### Requirement
Each line below should be restated word for word.

Source material Start Marker

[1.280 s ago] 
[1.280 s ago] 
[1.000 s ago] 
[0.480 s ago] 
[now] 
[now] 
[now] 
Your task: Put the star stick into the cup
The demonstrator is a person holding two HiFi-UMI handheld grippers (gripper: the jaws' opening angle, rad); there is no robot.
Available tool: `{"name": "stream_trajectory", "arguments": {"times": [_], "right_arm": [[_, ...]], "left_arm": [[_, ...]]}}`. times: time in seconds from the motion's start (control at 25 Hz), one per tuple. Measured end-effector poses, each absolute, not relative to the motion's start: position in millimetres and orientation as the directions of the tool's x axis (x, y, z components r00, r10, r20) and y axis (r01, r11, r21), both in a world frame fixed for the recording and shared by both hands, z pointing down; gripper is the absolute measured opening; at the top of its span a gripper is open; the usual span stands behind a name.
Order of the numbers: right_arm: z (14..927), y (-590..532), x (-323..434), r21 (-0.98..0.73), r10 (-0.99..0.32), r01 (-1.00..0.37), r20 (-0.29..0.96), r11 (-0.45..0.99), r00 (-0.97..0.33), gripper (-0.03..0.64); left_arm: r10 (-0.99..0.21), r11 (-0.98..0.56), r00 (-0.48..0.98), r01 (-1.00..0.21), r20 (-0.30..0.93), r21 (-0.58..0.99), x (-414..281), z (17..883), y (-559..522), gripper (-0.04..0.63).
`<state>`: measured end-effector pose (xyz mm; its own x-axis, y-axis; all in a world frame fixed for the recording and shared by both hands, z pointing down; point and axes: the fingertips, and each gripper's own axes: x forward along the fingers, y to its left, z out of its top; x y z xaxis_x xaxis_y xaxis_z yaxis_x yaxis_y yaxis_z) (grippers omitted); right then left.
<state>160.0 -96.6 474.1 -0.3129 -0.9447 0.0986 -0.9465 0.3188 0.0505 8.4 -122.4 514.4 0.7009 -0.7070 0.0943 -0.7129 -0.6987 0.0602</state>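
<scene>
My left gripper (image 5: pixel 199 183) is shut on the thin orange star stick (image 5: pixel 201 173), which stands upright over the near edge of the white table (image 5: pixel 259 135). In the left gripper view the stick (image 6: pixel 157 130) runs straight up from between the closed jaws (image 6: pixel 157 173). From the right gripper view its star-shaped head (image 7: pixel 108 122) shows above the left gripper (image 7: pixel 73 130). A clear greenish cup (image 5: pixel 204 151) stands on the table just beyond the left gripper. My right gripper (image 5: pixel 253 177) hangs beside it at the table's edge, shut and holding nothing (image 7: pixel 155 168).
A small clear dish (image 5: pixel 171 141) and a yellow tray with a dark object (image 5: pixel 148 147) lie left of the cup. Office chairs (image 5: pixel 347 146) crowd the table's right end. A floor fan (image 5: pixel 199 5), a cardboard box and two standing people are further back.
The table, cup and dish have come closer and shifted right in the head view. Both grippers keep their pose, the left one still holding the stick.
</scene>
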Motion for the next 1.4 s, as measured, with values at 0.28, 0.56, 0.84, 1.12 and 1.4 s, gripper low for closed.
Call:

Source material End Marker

### Reply
[1.280 s ago] 
[1.280 s ago] 
[1.000 s ago] 
[0.480 s ago] 
[now] 
[now] 
[now] 
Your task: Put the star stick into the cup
The demonstrator is a person holding two HiFi-UMI handheld grippers (gripper: the jaws' opening angle, rad); there is no robot.
Available tool: `{"name": "stream_trajectory", "arguments": {"times": [_], "right_arm": [[_, ...]], "left_arm": [[_, ...]]}}`. times: time in seconds from the motion's start (control at 25 Hz), one per tuple. Measured end-effector poses, each absolute, not relative to the motion's start: position in millimetres and orientation as the directions of the tool's x axis (x, y, z components r00, r10, r20) and y axis (r01, r11, r21), both in a world frame fixed for the recording and shared by both hands, z pointing down; gripper is the absolute measured opening; at the top of its span a gripper is open; the usual span stands behind a name.
Order of the numbers: right_arm: z (14..927), y (-590..532), x (-323..434), r21 (-0.98..0.73), r10 (-0.99..0.32), r01 (-1.00..0.37), r20 (-0.29..0.96), r11 (-0.45..0.99), r00 (-0.97..0.33), gripper (-0.03..0.64); left_arm: r10 (-0.99..0.21), r11 (-0.98..0.56), r00 (-0.48..0.98), r01 (-1.00..0.21), r20 (-0.30..0.93), r21 (-0.58..0.99), x (-414..281), z (17..883), y (-559..522), gripper (-0.04..0.63).
`<state>`: measured end-effector pose (xyz mm; its own x-axis, y-axis; all in a world frame fixed for the recording and shared by both hands, z pointing down; point and axes: the fingertips, and each gripper's own axes: x forward along the fingers, y to its left, z out of its top; x y z xaxis_x xaxis_y xaxis_z yaxis_x yaxis_y yaxis_z) (grippers omitted); right then left.
<state>160.0 -96.6 474.1 -0.3129 -0.9447 0.0986 -0.9465 0.3188 0.0505 8.4 -122.4 514.4 0.7009 -0.7070 0.0943 -0.7129 -0.6987 0.0602</state>
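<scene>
My left gripper (image 5: pixel 199 183) is shut on the thin orange star stick (image 5: pixel 201 173), which stands upright over the near edge of the white table (image 5: pixel 259 135). In the left gripper view the stick (image 6: pixel 157 130) runs straight up from between the closed jaws (image 6: pixel 157 173). From the right gripper view its star-shaped head (image 7: pixel 108 122) shows above the left gripper (image 7: pixel 73 130). A clear greenish cup (image 5: pixel 204 151) stands on the table just beyond the left gripper. My right gripper (image 5: pixel 253 177) hangs beside it at the table's edge, shut and holding nothing (image 7: pixel 155 168).
A small clear dish (image 5: pixel 171 141) and a yellow tray with a dark object (image 5: pixel 148 147) lie left of the cup. Office chairs (image 5: pixel 347 146) crowd the table's right end. A floor fan (image 5: pixel 199 5), a cardboard box and two standing people are further back.
The table, cup and dish have come closer and shifted right in the head view. Both grippers keep their pose, the left one still holding the stick.
</scene>
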Motion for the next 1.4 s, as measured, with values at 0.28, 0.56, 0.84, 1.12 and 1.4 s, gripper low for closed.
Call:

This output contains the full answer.